桶作元治(おけさく がんじ) / 演 : 田中泯
文の夫。 代々伝わる塩田での塩作りに精を出している。普段は寡黙だが、夏祭りが近づくと性格が豹変して、祭りのことしか考えなくなる。友人・弥太郎の見合い相手であった文を奪って結婚した過去を持つ。
紺谷家
紺谷圭太(こんたに けいた) / 演 : 山崎賢人(幼少期:山崎祐馬)
希の同級生。当初は東京からやって来た希をよそ者扱いし、冷たい態度を示したが、地域に馴染もうとする希の努力を知り和解。その後、金沢へ転校したが、7年後の2001年(平成13年)に父の転勤に伴い、希たちと同じ高校に転入する。
ひたむきな希を見て、自分の夢である輪島塗職人になる決意をするとともに、交際を申し込むが…。
紺谷弥太郎(こんたに やたろう) / 演 : 中村敦夫
圭太の祖父。輪島塗の塗師屋(ぬしや)「紺谷漆器」の経営者で、輪島塗製造業者の組合長。若い頃は元治と遊び仲間であったが、文を巡り関係がこじれて以来、犬猿の仲となる。
マ・シェリ・シュ・シュ
池畑大悟(いけはた だいご) / 演 : 小日向文世
フランス菓子店「マ・シェリ・シュ・シュ」のオーナー。希とは第16話でロールケーキ甲子園審査員の1人として出会い、彼女の作品を酷評している。弟子入りも当初は門前払いにするが、希の必死のお願いで一か月間のテスト期間を経て判断することとなり、紆余曲折を経て正式に彼女を採用した。

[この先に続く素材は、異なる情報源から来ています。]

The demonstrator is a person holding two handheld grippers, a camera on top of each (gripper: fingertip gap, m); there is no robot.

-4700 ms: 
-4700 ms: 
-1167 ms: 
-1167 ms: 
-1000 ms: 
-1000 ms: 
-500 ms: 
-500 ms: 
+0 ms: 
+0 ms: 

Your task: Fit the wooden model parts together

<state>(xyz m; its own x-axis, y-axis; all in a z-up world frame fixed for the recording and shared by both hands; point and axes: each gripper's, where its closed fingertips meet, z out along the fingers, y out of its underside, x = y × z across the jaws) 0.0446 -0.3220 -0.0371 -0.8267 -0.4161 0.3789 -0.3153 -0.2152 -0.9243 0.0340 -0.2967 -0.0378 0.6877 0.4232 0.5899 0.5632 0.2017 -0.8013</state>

パティシエとして華やかな経歴を持ち、フランスでは希の祖母であるロベール幸枝の下で修業していた。「巨匠」とも呼ばれる反面、頑固な上にプライドが高く些細なことでも機嫌を悪くする性格。また、極度のあがり症で雑誌取材やテレビ出演を断り続けていた。
矢野陶子(やの とうこ) / 演 : 柊子
マ・シェリ・シュ・シュのスーシェフ。過去に根性論を振りかざす先輩の扱きに耐えたからこそ今があるという過去があるため知識も経験ないのに就職した希を快く思っておらず、冷たくあしらっている。
また、職業柄男性との出会いも無く何年も恋人がいないため休日には精力的に合コンへ参加する。
後にステータスホテルのデザート部門シェフに引き抜かれ退職、フランスでの修業を経てスーパーパティシエTOKOとしてメディアに出演する。
浅井和也(あさい かずや) / 演 : 鈴木拓(ドランクドラゴン)
マ・シェリ・シュ・シュの従業員。勉強熱心であるが仕事の腕前はイマイチで以前勤めていた店は6年で解雇されている。さらには年下で仕事歴が自分よりも短い陶子には呼び捨てにされ、希も後にスーシェフに抜擢されたため追い抜かれる。しかし熱意と押しに弱く、質問に対して丁寧に答えるなど面倒見はいい。
植田弥生(うえだ やよい) / 演 : 福田彩乃
陶子の退職による欠員補充募集で採用された。希同様に地方公務員からの転職者だがボールに入っていたグラニュー糖をボールごと溢す、リンゴの皮も満足に剥けない、さらには大悟が作ったケーキに指で穴を開けて彼を激怒させるなど並外れた不器用で解雇されそうになるも希に救われる。
真面目で素直だが、酒に酔うとモノマネを連発するようになる。
余談
輪島市に本作のセットや衣装などを展示、グッズを販売する輪島ドラマ記念館が作られたが、2024年1月1日に起こった地震(令和6年能登半島地震)により発生した火災により全焼してしまい、残ったのは屋外に移動されていたケーキのオブジェのみであった。これだけ残っただけでもまさに奇跡だろう。